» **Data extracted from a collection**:
---+---

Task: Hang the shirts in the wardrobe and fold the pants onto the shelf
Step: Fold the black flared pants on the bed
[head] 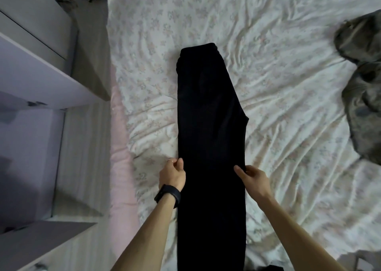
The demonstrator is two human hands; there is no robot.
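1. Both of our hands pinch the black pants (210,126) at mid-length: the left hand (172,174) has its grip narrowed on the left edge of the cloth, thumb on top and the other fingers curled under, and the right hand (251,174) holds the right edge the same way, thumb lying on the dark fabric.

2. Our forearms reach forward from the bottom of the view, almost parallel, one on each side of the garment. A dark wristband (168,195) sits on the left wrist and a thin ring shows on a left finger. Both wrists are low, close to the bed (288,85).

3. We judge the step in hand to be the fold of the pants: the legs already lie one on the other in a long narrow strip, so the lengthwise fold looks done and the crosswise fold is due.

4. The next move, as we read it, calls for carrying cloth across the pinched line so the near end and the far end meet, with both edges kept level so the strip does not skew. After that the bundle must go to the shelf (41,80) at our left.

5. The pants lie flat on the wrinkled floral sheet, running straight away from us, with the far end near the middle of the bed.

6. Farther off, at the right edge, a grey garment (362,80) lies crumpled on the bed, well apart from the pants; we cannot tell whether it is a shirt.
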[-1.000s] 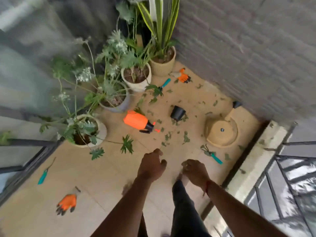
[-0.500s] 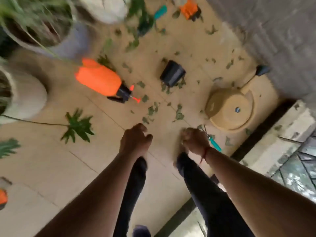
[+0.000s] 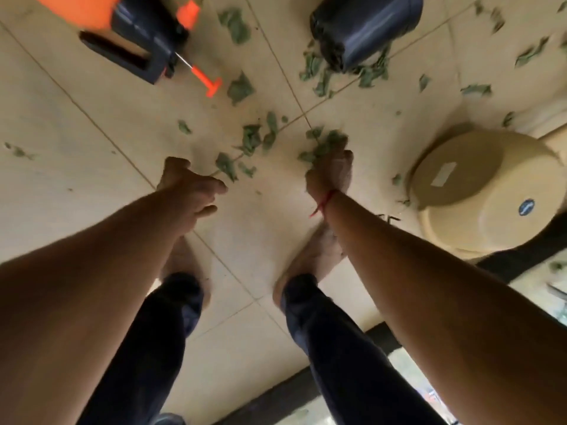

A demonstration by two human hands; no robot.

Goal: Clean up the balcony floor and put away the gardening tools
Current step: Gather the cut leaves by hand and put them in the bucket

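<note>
Top left, toppled sprayer [image 3: 144, 41] points lower-right, right hand [image 3: 333, 174] grips leaves [image 3: 325, 145]

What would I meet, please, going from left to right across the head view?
Orange sprayer → left hand → right hand gripping leaves → beige watering can. The black pot overlaps the right hand's span, so I omit it.

Bare beige tiled floor [image 3: 76, 142] lies open at left. Ahead, an orange-and-black pump sprayer [image 3: 144, 41] and a tipped black plastic pot [image 3: 365, 26] flank a gap strewn with green leaf scraps [image 3: 251, 139]. A round beige plastic container [image 3: 484, 204] blocks the right.
</note>
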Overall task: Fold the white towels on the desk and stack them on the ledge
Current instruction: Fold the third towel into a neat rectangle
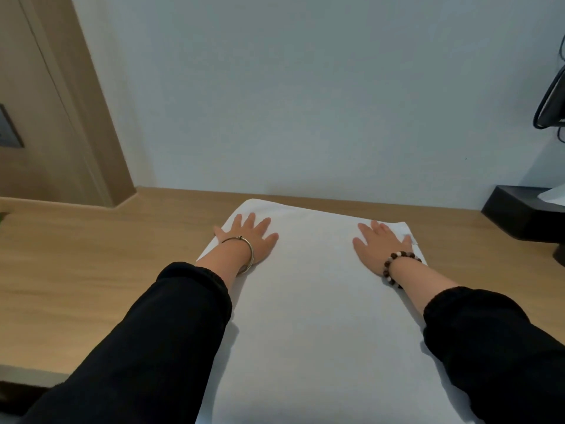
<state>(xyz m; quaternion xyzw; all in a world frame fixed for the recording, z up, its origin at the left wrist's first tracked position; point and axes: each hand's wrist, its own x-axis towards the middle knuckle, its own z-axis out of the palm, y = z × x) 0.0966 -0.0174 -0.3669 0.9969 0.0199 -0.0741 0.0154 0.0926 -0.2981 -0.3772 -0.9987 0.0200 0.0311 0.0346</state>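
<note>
I see black sleeves nearest | white towel flat on desk, under both palms | left hand spread flat, pressing its far left corner | right hand spread flat at far right corner | black box right of my right hand

The towel is plain white, the desk light brown with wood grain, both sleeves black, the bangle silver, the bead bracelet dark brown with a few pale beads, the box at the desk's right edge black.
</note>
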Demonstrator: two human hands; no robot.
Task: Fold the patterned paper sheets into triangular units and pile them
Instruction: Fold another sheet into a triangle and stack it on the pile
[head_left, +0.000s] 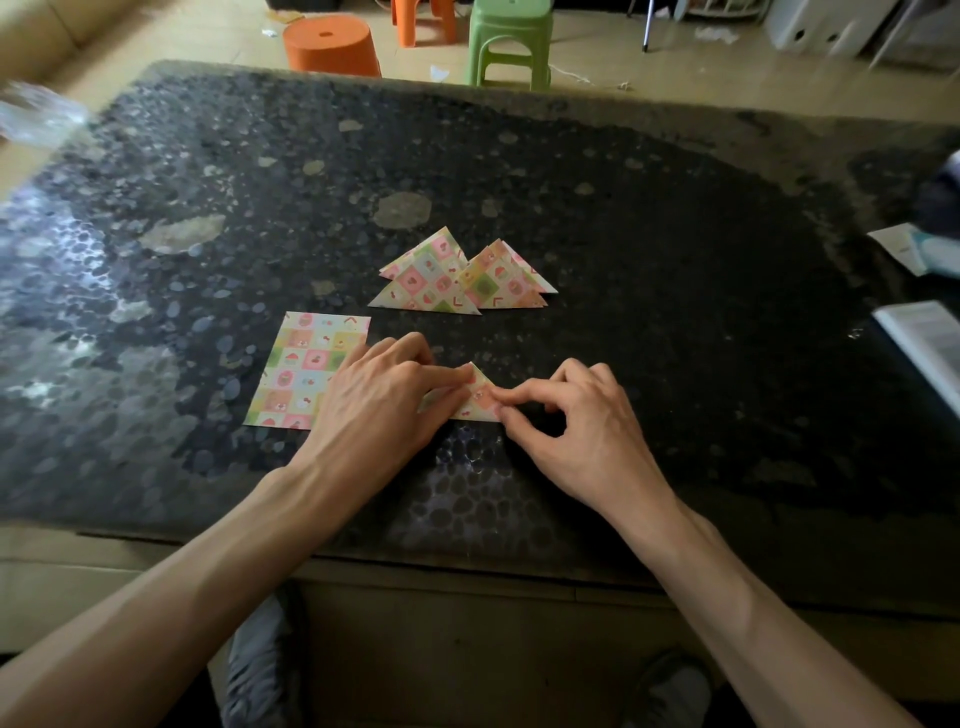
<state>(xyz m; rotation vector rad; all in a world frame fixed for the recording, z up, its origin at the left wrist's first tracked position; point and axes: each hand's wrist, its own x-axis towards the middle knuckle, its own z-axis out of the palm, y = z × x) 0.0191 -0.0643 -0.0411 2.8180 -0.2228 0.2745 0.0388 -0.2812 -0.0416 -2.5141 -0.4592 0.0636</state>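
Note:
A small patterned paper triangle (475, 397) lies on the dark stone table (649, 260) between my hands. My left hand (384, 395) covers its left part, fingers curled onto the paper near its tip. My right hand (571, 415) pinches its right edge with thumb and forefinger. A flat stack of unfolded patterned sheets (301, 369) lies to the left, partly under my left hand. Farther back sit two overlapping heaps of folded triangles: the left heap (428, 283) and the right heap (506, 283).
Papers and a booklet (924, 343) lie at the table's right edge. A clear plastic wrapper (36, 114) sits at the far left corner. An orange stool (332, 44) and a green stool (509, 36) stand beyond the table.

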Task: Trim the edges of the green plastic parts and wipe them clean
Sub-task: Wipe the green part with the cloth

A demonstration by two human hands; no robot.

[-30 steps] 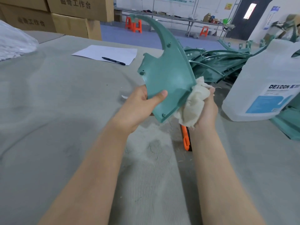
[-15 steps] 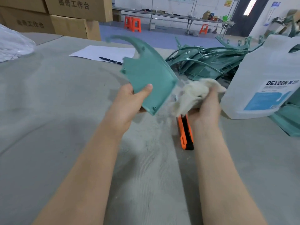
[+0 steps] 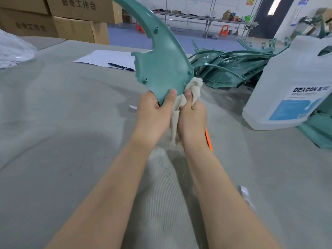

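Pinching the lower tip of the green plastic part [image 3: 162,69] between thumb and fingers, the left hand [image 3: 154,112] holds it upright above the grey felt-covered table [image 3: 53,114]; the right hand [image 3: 193,114] is clenched on a cream cloth [image 3: 195,87] pressed against the part's lower right edge, with a tail of cloth hanging down between the two wrists. By its look the part is a thin, stiff moulded shell, probably light enough for a one-hand pinch; its face is matt and smooth, so it may slip if wet, and the broad flat lower blade seems the safest hold, since the long horn curving up and out of view would likely flex or lever against the grip. Small raised bosses dot the face; the left edge is notched and stepped, where flash may catch the cloth. That cloth is soft, crumpled and fraying; loose fibres lie on the felt below. Further right and far, more green parts [image 3: 230,67] lie heaped; a translucent white jug [image 3: 294,83] stands near them; an orange-handled tool [image 3: 208,139] peeks from behind the right forearm, lying on the table.
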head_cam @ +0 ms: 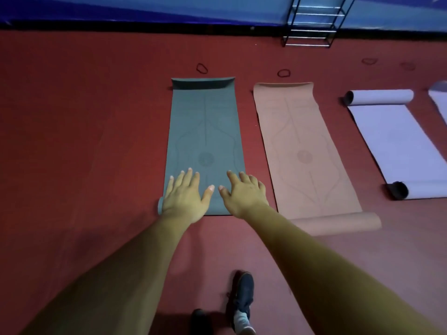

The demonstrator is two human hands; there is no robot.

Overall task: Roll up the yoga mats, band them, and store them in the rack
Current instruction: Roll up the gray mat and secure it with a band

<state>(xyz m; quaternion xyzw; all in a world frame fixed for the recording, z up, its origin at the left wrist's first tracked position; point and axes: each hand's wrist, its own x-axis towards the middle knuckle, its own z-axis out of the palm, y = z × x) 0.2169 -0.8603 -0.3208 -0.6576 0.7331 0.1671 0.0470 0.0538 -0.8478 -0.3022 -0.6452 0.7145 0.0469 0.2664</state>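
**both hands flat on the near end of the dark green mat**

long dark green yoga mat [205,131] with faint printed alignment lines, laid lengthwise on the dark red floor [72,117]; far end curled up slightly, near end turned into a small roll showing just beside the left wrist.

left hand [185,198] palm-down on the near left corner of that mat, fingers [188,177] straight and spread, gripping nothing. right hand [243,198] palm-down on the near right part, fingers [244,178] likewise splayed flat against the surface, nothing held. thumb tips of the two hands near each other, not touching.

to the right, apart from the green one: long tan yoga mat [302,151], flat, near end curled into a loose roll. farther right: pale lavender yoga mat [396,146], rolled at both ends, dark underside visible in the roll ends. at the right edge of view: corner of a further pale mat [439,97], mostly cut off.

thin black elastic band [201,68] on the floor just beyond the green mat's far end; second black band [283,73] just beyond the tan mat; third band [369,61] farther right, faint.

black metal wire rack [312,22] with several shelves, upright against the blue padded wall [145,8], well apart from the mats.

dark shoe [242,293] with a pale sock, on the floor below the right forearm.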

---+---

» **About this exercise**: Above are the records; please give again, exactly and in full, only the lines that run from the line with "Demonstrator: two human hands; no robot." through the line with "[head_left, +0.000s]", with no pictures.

» **Solved exercise**:
Demonstrator: two human hands; no robot.
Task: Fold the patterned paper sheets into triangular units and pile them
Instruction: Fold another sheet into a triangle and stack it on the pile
[head_left, +0.000s] 

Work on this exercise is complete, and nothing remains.